Exercise goal:
Return each line of the data below exactly, omitting any pictures.

Data segment:
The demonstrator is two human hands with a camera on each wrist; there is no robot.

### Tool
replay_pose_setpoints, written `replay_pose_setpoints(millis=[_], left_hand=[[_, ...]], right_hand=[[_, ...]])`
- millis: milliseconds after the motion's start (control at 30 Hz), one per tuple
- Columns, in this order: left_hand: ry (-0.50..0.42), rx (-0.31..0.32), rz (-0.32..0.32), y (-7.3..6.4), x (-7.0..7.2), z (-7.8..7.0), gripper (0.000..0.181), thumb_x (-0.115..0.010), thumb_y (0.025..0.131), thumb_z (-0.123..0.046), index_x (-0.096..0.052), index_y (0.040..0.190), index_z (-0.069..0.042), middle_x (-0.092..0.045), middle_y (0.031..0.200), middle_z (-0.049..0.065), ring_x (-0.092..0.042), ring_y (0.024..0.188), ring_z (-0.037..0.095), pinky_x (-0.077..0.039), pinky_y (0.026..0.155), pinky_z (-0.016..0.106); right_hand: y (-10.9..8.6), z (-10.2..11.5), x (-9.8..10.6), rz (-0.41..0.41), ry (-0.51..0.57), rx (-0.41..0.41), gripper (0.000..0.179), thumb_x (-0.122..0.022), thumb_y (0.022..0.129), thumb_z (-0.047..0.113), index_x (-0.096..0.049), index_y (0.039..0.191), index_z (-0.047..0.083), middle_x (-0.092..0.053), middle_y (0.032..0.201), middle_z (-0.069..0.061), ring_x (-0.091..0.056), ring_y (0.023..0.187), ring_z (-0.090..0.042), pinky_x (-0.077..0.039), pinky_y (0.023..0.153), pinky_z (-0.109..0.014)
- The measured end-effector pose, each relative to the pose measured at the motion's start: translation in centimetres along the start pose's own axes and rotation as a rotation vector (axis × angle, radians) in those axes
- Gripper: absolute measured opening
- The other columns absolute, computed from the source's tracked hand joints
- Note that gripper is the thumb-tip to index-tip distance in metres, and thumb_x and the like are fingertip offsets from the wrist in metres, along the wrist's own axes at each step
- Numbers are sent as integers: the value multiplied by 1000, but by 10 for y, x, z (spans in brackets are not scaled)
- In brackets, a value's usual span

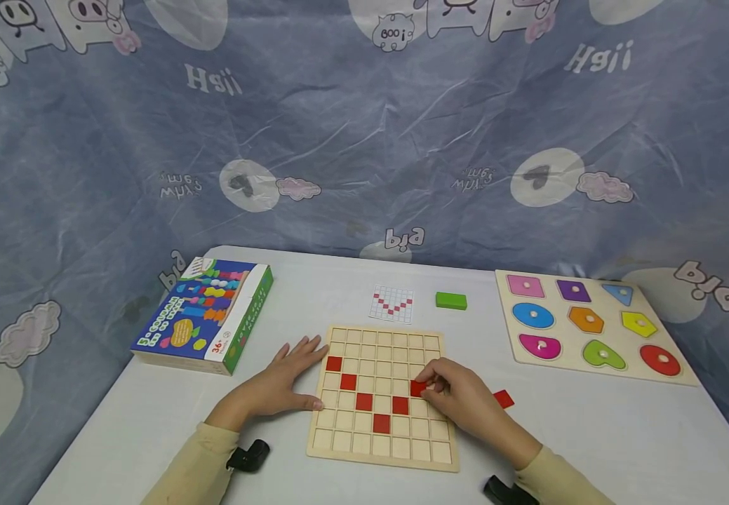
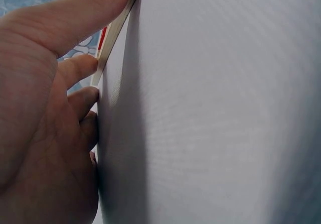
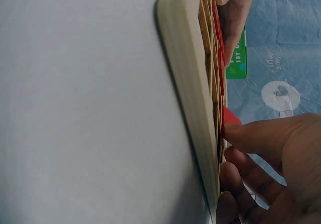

Result for this task:
The demonstrator is two human hands with a camera on each wrist; there is no robot.

### Tool
replay_pose_setpoints, written `replay_pose_setpoints(millis=[_], left_hand=[[_, ...]], right_hand=[[_, ...]])`
- millis: milliseconds after the motion's start (control at 30 Hz), one per tuple
- Columns, in this order: left_hand: ry (-0.50..0.42), rx (-0.31..0.32), rz (-0.32..0.32), y (-7.3..6.4), x (-7.0..7.2), z (-7.8..7.0), gripper (0.000..0.181), thumb_x (-0.115..0.010), thumb_y (0.025..0.131), thumb_z (-0.123..0.046), index_x (-0.096..0.052), index_y (0.040..0.190), index_z (-0.069..0.042), middle_x (-0.092..0.045), middle_y (0.031..0.200), middle_z (-0.049..0.065), ring_x (-0.092..0.042), ring_y (0.024..0.188), ring_z (-0.037..0.095), pinky_x (-0.077..0.039), pinky_y (0.026..0.155), pinky_z (-0.016..0.106); right_hand: y (-10.9..8.6), z (-10.2..11.5), x (-9.8..10.6), rz (-0.41..0.41), ry (-0.51..0.57), rx (-0.41..0.41), gripper (0.000..0.179), thumb_x (-0.122..0.022), thumb_y (0.022..0.129), thumb_z (-0.047..0.113), index_x (-0.096..0.049), index_y (0.039..0.191), index_z (-0.047..0.083), middle_x (-0.092..0.053), middle_y (0.032..0.201), middle_z (-0.069..0.061), ring_x (-0.091..0.056), ring_y (0.023..0.187), ring_z (-0.090..0.042), pinky_x (-0.077..0.039), pinky_y (0.023..0.153), pinky_z (-0.109..0.014)
- The measured end-effector pose, each relative to the pose measured at the motion's start: translation in centimetres along the start pose's own axes and rotation as a rotation vector (axis × angle, radians) in those axes
- Gripper: absolute measured opening
- The other columns absolute, computed from the source's tracked hand joints
- Note that gripper is the thumb-tip to index-tip distance in metres, and thumb_x and the like are fingertip offsets from the wrist in metres, along the wrist's own axes at each step
- Numbers are sent as integers: the value multiplied by 1000, but by 10 for y, x, z (spans in brackets are not scaled)
- In brackets, a value's usual span

Nothing more is needed to complete the output.